The Philippines played a key role in establishing ADB in 1966, and ever since has been home to ADB. The firm commitment and support of the government over the years has been essential to the success of our operations throughout Asia and the Pacific. And as Secretary Dominguez mentioned to me one year ago, this annual meeting in Manila is an important opportunity to start “reinventing ADB.” 

Today, the Philippines is among the fastest growing economies in the region based on strong investment and consumption. President Rodrigo Roa Duterte’s administration has been implementing a comprehensive 10-point socioeconomic reform agenda, which includes investing in people and promoting rural development. The government is also implementing an ambitious “Build, Build, Build” infrastructure plan. 

ADB is financing urban mass transport in Manila and Davao, the railway connecting Malolos and Clark, roads and bridges in Mindanao, and clean water and sanitation in local communities. ADB is also supporting school-to-work programs, financial inclusion and capital market reform, and conditional cash transfers to poor families in the Philippines. 

II. The Year in Review: Achievements and Innovation 

Let me now report on our achievements in the past year.  

ADB continues to respond to the growing needs of the region. In 2017, ADB’s own financial commitments, including loans, guarantees, and equity investments, were a record $20 billion. Of these amounts, our private sector operations amounted to $2.3 billion, and they mobilized commercial cofinancing of $5.7 billion. Including official and commercial cofinancing and technical assistance, ADB’s total commitments last year were $32 billion, a 26% increase from 2016.
Approvals for the financing of climate mitigation and adaptation reached a record $4.5 billion in 2017, a 21% increase from the previous year. We are in a good position to achieve our target of doubling annual climate finance to $6 billion by 2020.

These strong results were made possible by our solid capital base, thanks to the successful merger of the Asian Development Fund lending operations with the ordinary capital resources balance sheet—which took effect at the start of 2017. 

We need further efforts to accelerate disbursements and increase cofinancing. ADB approved a new procurement policy in 2017 to reduce procurement time, support the adoption of high-level technologies, and better address life-cycle costs.
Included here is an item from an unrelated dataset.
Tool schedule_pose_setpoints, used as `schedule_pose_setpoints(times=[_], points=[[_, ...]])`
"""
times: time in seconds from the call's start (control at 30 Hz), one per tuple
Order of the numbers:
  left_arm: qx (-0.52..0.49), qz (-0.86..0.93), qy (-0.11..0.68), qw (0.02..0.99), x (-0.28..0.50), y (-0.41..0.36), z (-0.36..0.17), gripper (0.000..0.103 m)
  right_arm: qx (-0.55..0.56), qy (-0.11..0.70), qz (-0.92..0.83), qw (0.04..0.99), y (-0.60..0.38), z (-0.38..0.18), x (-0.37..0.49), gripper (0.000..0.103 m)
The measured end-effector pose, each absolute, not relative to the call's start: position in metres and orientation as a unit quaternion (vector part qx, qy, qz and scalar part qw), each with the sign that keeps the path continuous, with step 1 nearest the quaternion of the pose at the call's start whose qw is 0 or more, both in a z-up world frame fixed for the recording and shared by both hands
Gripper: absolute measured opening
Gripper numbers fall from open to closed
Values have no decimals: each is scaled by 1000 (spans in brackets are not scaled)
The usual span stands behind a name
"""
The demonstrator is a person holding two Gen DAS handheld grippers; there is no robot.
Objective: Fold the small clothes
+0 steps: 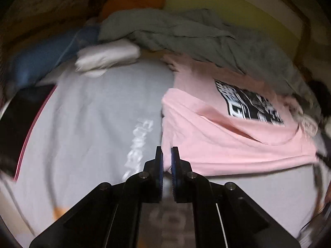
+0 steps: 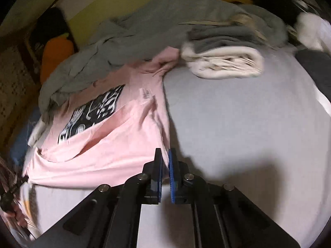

Along with our increased volume of operations, we are promoting innovative approaches and advanced technologies. For example, in Indonesia and Pakistan, we are using satellite data and remote sensing to improve irrigation. In the Pacific, we are supporting a regional disaster contingent financing program that will enable budget support to countries in the immediate aftermath of disasters. 

On the funding side, ADB stepped up efforts to raise local currency funding to meet the growing demand for local currency loans in our private sector operations. ADB also issued new thematic bonds such as gender bonds and health bonds.

III. Regional Economic Outlook

I will now turn briefly to the economic outlook for Asia and the Pacific.

Developing Asia grew by 6.1% in 2017, and we expect growth will be 6% in 2018. Excluding the four newly industrialized economies (Hong Kong, China; Republic of Korea; Singapore; and Taipei,China), developing Asia’s rate of growth is expected to be 6.5% in 2018. It is encouraging that global and regional trade has started to grow robustly again since the beginning of last year. 

The People’s Republic of China is expected to grow 6.6% in 2018, even as its growth continues to gradually moderate. In India, growth should pick up to 7.3%. The Association of Southeast Asian Nations (ASEAN) region, with a large total population of 650 million, is continuing to grow at 5.2%. The recent rebound in oil prices has helped relieve fiscal pressures in oil-producing economies in Central Asia. 

In countries like Bangladesh, Cambodia, the Lao People’s Democratic Republic, Myanmar, the Philippines, and Viet Nam, growth continues at 7% or even more. At this pace, gross domestic product (GDP) will double in about 10 years. 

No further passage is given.